I am generating a network surface based on various user inputs. Depending how the resulting curves are oriented the normal direction of the generated surface seems unpredictable, which means often that everything afterwards is happening out of sight on the wrong side.
Sortof if like the generated surface was a terrain and I wanted to populate it with trees, and need to figure out what side of the tree goes on what side of the terrain. Except the world is round and we’re in a square unit system, so you can’t use world Z+ or whatever to figure it out.
Right now I am just putting a flag out the “wrong” side so it’s obvious you need to go hit a toggle switch in GH to flip the surface.

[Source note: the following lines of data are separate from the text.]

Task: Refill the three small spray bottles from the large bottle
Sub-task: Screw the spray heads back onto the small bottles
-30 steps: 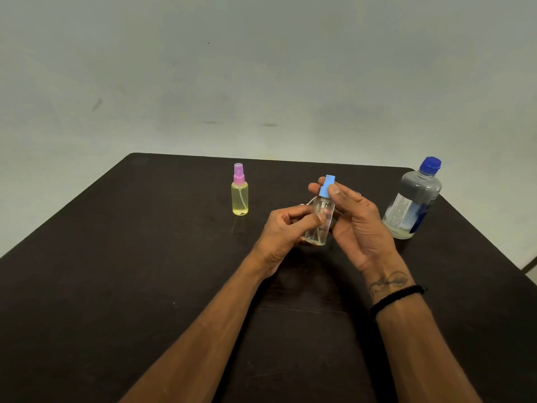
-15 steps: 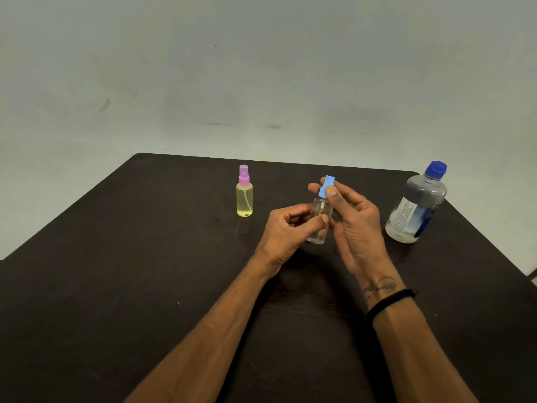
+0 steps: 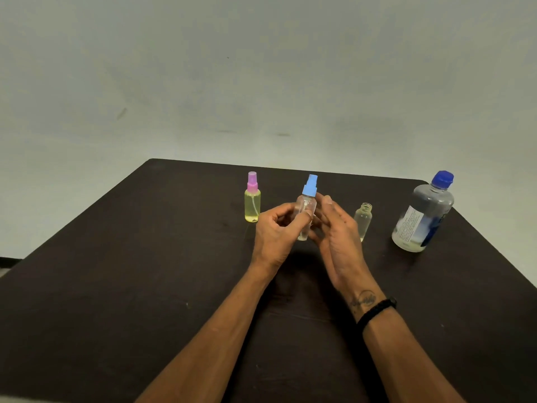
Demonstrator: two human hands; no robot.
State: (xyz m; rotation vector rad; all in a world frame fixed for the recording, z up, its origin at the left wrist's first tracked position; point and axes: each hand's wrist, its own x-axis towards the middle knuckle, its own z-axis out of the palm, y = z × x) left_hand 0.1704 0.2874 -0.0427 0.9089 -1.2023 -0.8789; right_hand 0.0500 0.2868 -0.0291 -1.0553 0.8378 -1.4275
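Note:
My left hand [image 3: 276, 231] grips a small clear spray bottle with a blue spray top [image 3: 306, 207], held upright above the dark table [image 3: 116, 286]. My right hand [image 3: 337, 231] sits just right of it, fingers fairly straight, its fingertips near the bottle's neck. A yellow spray bottle with a pink top [image 3: 252, 199] stands to the left. An uncapped small clear bottle [image 3: 363, 221] stands to the right of my right hand. The large clear bottle with a blue cap [image 3: 422, 216] stands at the far right, cap on.
The table's far edge runs just behind the bottles, and its right edge passes close to the large bottle. A pale wall and floor lie beyond. A black band circles my right wrist [image 3: 377, 311].
My right hand has let go of the blue top and dropped lower beside the bottle. With it moved, the uncapped clear bottle on the right has come into sight.

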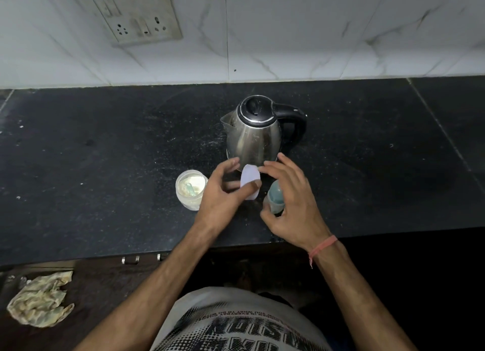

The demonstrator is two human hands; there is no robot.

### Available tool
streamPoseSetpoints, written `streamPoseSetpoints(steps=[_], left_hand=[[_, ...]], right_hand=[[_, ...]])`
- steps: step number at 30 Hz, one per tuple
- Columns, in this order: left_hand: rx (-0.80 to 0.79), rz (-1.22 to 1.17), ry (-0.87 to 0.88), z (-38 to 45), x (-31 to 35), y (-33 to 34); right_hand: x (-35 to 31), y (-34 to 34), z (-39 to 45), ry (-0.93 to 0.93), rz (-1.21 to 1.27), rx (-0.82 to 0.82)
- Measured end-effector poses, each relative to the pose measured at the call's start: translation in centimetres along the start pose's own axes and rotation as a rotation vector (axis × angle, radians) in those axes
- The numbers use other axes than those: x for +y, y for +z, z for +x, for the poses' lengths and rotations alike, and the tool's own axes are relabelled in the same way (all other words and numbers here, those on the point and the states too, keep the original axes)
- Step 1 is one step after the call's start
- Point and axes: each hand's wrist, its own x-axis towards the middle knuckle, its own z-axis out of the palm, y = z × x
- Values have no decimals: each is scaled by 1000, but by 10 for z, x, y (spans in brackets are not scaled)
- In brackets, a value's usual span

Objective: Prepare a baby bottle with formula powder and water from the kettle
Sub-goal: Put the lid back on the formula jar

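Note:
An open glass jar of pale formula powder (190, 190) with a teal scoop in it stands on the black counter (105, 167). Behind the hands is a steel kettle (253, 135), lid closed, black handle pointing right. My left hand (223, 196) pinches a white lid-like piece (249, 178) between thumb and fingers, just in front of the kettle. My right hand (291, 201) has its fingers spread, with a fingertip at the white piece's right edge. It curves over a small baby bottle with a teal cap (275, 197), which stands upright and is partly hidden by that hand.
A marble-tiled wall with a socket panel (139, 17) rises behind the counter. The counter's front edge runs just below my wrists. A crumpled yellowish cloth (40, 301) lies on a lower surface at the bottom left.

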Motion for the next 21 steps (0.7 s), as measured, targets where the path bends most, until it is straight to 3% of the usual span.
streamPoseSetpoints(steps=[4,10,12,13,17,19,21], left_hand=[[-76,-270,-76,1,16,-2],[-139,-406,-142,-4,26,-16],[-117,-333,-109,-7,33,-24],[-32,-276,-73,-8,34,-30],[528,46,153,-6,14,-76],[523,217,186,-6,-6,-102],[339,410,115,-6,-29,-118]], right_hand=[[-10,0,14,6,44,-35],[-20,-3,32,30,211,-60],[-24,-2,38,60,308,-103],[-26,-2,41,69,335,-105],[-28,1,51,97,383,-55],[-29,4,57,101,385,-55],[-30,9,63,85,356,-92]])
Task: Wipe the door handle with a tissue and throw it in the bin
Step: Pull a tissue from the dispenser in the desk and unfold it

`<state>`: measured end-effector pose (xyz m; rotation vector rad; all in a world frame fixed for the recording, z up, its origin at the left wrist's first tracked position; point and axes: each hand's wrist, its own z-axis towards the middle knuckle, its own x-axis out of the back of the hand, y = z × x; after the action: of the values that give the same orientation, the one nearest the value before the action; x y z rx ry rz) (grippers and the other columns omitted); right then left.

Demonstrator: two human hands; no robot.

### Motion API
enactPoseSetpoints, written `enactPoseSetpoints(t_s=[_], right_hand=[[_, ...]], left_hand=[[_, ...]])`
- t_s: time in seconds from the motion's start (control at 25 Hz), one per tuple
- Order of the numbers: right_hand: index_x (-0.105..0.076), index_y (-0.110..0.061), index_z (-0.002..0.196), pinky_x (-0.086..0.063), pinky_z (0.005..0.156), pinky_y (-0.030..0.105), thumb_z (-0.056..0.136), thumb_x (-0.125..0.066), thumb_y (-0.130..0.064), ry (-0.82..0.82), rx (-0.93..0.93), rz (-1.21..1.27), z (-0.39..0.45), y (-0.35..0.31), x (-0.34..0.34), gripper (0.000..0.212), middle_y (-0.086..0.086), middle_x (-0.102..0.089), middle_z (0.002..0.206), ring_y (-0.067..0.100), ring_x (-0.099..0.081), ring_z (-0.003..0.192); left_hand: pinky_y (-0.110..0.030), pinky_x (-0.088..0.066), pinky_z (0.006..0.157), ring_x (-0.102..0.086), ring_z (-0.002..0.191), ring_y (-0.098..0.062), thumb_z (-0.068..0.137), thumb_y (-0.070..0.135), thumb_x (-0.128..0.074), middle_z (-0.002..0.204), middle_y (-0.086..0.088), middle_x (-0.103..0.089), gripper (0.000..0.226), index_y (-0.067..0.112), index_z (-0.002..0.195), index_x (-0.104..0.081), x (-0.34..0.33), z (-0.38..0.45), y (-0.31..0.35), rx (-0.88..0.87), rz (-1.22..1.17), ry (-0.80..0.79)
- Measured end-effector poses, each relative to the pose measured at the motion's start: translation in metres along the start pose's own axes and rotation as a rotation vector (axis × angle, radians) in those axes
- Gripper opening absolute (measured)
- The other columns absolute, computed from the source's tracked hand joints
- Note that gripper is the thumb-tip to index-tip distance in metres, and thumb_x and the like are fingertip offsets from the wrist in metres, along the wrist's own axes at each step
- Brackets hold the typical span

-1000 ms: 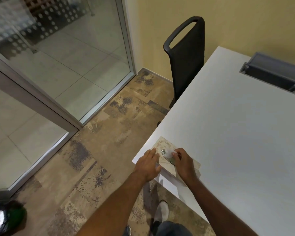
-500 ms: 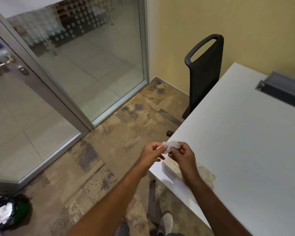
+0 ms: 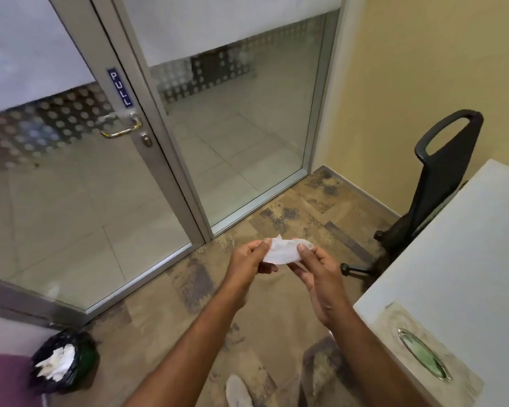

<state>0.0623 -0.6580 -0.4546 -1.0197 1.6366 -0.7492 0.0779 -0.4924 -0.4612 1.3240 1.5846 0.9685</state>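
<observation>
A white tissue (image 3: 282, 251) is stretched between my two hands above the floor. My left hand (image 3: 249, 261) pinches its left end, and my right hand (image 3: 315, 267) pinches its right end. The brass door handle (image 3: 123, 129) sits on a glass door's metal frame at the upper left, under a blue PULL sign (image 3: 119, 88), well away from my hands. A small bin (image 3: 63, 362) with a black liner and white tissues inside stands on the floor at the lower left.
The white table (image 3: 467, 254) fills the right side, with a tissue box (image 3: 423, 356) at its near corner. A black chair (image 3: 441, 177) stands against the yellow wall. Glass panels line the far side. My shoe (image 3: 238, 390) shows at the bottom.
The tissue came out of the box on the table and now hangs between both hands. My view has swung left and up, bringing the door handle and bin into sight.
</observation>
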Motion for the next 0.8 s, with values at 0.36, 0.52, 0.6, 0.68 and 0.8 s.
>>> enactPoseSetpoints(t_s=[0.36,0.52,0.6,0.68,0.8], right_hand=[[-0.058,-0.014,0.093,-0.062,0.08,0.036,0.094,-0.064,-0.002,-0.18,-0.045,-0.078,0.046,0.047,-0.144,0.014,0.02,-0.071,0.101,0.025,-0.071,0.084],[-0.068,-0.034,0.103,-0.061,0.078,0.032,0.083,-0.069,-0.025,-0.28,0.019,-0.329,0.068,0.05,-0.19,0.023,0.004,-0.077,0.105,0.023,-0.073,0.089],[-0.069,-0.036,0.112,-0.06,0.077,0.03,0.079,-0.072,-0.043,-0.3,0.074,-0.419,0.092,0.046,-0.217,0.034,0.0,-0.076,0.107,0.018,-0.073,0.096],[-0.072,-0.034,0.111,-0.062,0.075,0.034,0.08,-0.076,-0.044,-0.308,0.104,-0.456,0.121,0.043,-0.242,0.033,-0.001,-0.078,0.099,0.019,-0.075,0.093],[-0.077,-0.029,0.098,-0.062,0.079,0.043,0.088,-0.076,-0.029,-0.311,0.096,-0.468,0.172,0.045,-0.274,0.011,0.003,-0.08,0.094,0.026,-0.076,0.091]], left_hand=[[-0.023,-0.056,0.059,-0.065,0.065,-0.011,0.107,0.016,-0.056,0.081,-0.002,-0.072,0.018,0.009,0.102,-0.072,0.143,0.029,0.071,-0.109,-0.263,0.221],[-0.023,-0.052,0.06,-0.064,0.07,-0.013,0.105,0.014,-0.059,0.084,-0.003,-0.07,0.013,0.012,0.101,-0.071,0.174,0.046,0.091,-0.114,-0.3,0.245],[-0.027,-0.051,0.066,-0.063,0.078,-0.018,0.1,0.015,-0.068,0.088,-0.006,-0.07,0.004,0.013,0.101,-0.071,0.189,0.063,0.101,-0.116,-0.281,0.261],[-0.029,-0.053,0.071,-0.064,0.085,-0.021,0.098,0.013,-0.072,0.094,-0.009,-0.07,0.008,0.012,0.106,-0.071,0.201,0.083,0.108,-0.132,-0.256,0.25],[-0.034,-0.055,0.079,-0.066,0.089,-0.022,0.098,0.004,-0.069,0.096,-0.008,-0.071,0.02,0.011,0.117,-0.07,0.221,0.121,0.122,-0.151,-0.244,0.271]])
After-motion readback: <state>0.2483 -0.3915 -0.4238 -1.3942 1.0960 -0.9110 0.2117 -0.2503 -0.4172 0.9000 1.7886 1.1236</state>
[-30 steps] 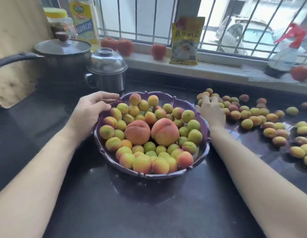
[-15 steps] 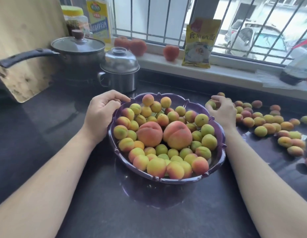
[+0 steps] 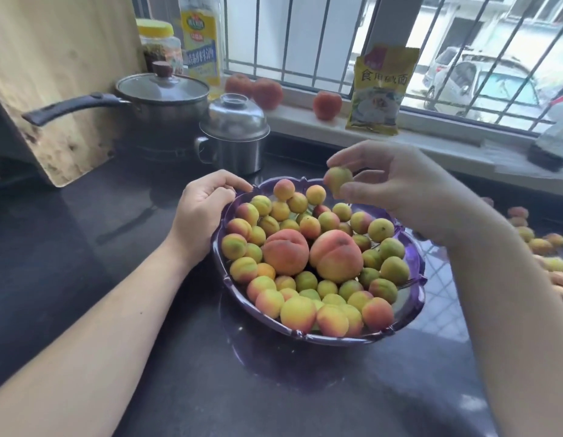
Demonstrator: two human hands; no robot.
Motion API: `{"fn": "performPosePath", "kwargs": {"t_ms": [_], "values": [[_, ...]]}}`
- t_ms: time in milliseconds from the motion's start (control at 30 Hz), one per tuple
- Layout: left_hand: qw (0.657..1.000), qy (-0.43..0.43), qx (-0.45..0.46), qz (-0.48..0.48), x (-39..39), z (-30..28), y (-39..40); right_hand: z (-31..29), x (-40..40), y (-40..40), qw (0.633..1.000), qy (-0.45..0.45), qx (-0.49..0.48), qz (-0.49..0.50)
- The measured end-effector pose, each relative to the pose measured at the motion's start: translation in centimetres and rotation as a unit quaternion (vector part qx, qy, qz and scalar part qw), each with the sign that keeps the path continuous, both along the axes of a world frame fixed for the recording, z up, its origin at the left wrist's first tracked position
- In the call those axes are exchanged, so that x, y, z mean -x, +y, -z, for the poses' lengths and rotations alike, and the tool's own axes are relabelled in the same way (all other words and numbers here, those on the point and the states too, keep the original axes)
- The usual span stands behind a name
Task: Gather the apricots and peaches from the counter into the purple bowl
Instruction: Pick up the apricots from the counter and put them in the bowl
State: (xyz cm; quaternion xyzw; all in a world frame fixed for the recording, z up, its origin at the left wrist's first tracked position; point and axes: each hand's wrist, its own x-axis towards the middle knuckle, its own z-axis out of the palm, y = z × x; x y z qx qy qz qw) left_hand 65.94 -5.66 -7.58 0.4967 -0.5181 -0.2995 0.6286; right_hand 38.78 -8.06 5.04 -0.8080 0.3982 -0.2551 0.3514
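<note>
The purple bowl (image 3: 412, 313) stands on the dark counter, heaped with several small apricots and two large peaches (image 3: 286, 251) in the middle. My left hand (image 3: 203, 209) grips the bowl's far left rim. My right hand (image 3: 397, 187) hovers above the bowl's far right side and pinches one yellow-green apricot (image 3: 337, 179) between thumb and fingertips. More loose apricots (image 3: 540, 244) lie on the counter at the right edge, partly hidden behind my right forearm.
A lidded saucepan (image 3: 162, 99) and a small steel pot (image 3: 234, 134) stand behind the bowl at the left. A wooden board (image 3: 53, 74) leans at far left. Three peaches (image 3: 327, 105) and a yellow packet (image 3: 381, 89) rest on the windowsill.
My right hand has lifted an apricot off the counter pile and carried it left, over the bowl. My left hand stays on the rim. The view has shifted left.
</note>
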Motion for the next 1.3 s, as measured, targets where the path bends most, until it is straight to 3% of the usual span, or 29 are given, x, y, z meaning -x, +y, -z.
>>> {"fn": "performPosePath", "kwargs": {"t_ms": [200,467,1033,1200,1300], "values": [[1.0,0.003,-0.007,0.0,-0.2,0.1,-0.1,1.7,-4.5,-1.6,0.98,0.171,0.095,-0.038],[1.0,0.018,-0.023,0.004,0.1,-0.2,0.5,3.5,-6.1,-1.7,0.963,0.245,0.1,-0.048],[0.999,0.032,-0.022,0.001,0.2,0.1,0.4,3.9,-6.8,-2.2,0.95,0.294,0.097,-0.038],[0.999,0.031,-0.022,0.0,0.1,0.1,0.4,3.4,-6.5,-2.5,0.98,0.183,0.068,0.037],[0.999,0.025,-0.024,-0.002,0.2,0.0,0.4,3.1,-6.5,-1.8,0.969,0.235,0.068,0.003]]}}
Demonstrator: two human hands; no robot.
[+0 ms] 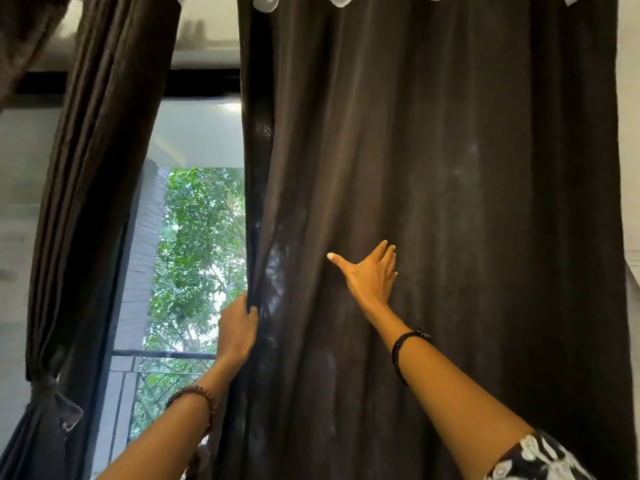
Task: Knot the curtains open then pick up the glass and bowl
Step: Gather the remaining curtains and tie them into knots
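Note:
A dark brown right curtain [450,168] hangs full length and covers most of the view. My left hand [239,329] grips its left edge, fingers curled round the fabric beside the window gap. My right hand [372,275] lies flat against the curtain's front, fingers straight and thumb spread to the left. The left curtain [97,202] hangs at the far left, gathered and tied low down at a knot [45,386]. No glass or bowl is in view.
Between the curtains a window [194,237] shows green trees and a balcony railing [162,355]. A black frame bar [201,83] runs across above the glass. A pale wall strip [628,133] borders the right curtain.

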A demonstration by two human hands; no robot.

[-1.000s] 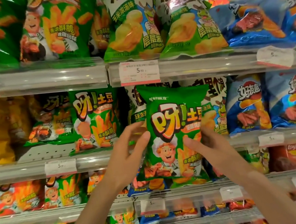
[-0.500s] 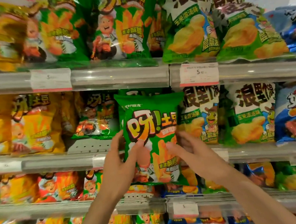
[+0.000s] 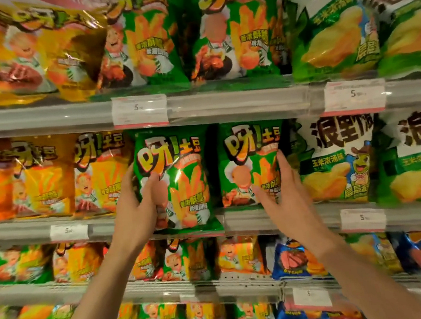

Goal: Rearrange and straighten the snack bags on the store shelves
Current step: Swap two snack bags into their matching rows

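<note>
A green snack bag (image 3: 177,179) stands at the front edge of the second shelf (image 3: 278,214), its bottom hanging over the rail. The left hand (image 3: 136,212) grips its left side, thumb curled across the front. The right hand (image 3: 283,192) rests spread, fingers fairly straight, on the neighbouring green bag (image 3: 250,164). Yellow bags (image 3: 99,174) stand to the left.

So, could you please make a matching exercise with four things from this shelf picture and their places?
Things:
1. left hand
2. right hand
3. yellow crinkly snack bags
4. blue foil snack bag

Places:
A. far left of the middle shelf
B. shelf below the hands
C. holding the left green fries bag
D. touching the right green fries bag

Pairs: 1-C, 2-D, 3-A, 4-B
</note>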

I’m wondering how I would go about making this unnecessary 99% of the time. Logically I want to know where the perspective camera is and then determine the presumably expected normal direction based on the relative positions of the surface and the camera, i.e. make an assumption that the user wants to see the output on whatever side of the surface that they’ve got their camera on.
You should be able to rely on Z as a guide. So just make a planar surface somewhere which has its front face facing up. Use this planar surface as a guide surface in the flip component.
You could have a series of these planar surfaces, lets say 6, each representing the side of a cube, and use the appropriate face as a guide depending on the specific location of your object.
Maybe I’m missing something. I’m not following how having the guide surfaces help me figure out if the user is trying to generate a floor or a ceiling.
I think like BIM, your user should select if they are making a floor or ceiling, based on their selection, the appropriate reference surface would get used.
I work in boats and angles and faces and stuff are all freeform.
Have another approach on how to solve this that avoids the issue but I’d need some help in another direction on that one. I’ll start a new thread for that.
Maybe the simplest thing is to make a python script that updates a point at the camera position on a hidden layer. I could put the script in the idle processor so it updates the point every few seconds or whatever, then GH can pick up the point with Pipeline and I should be able to get faces the correct direction.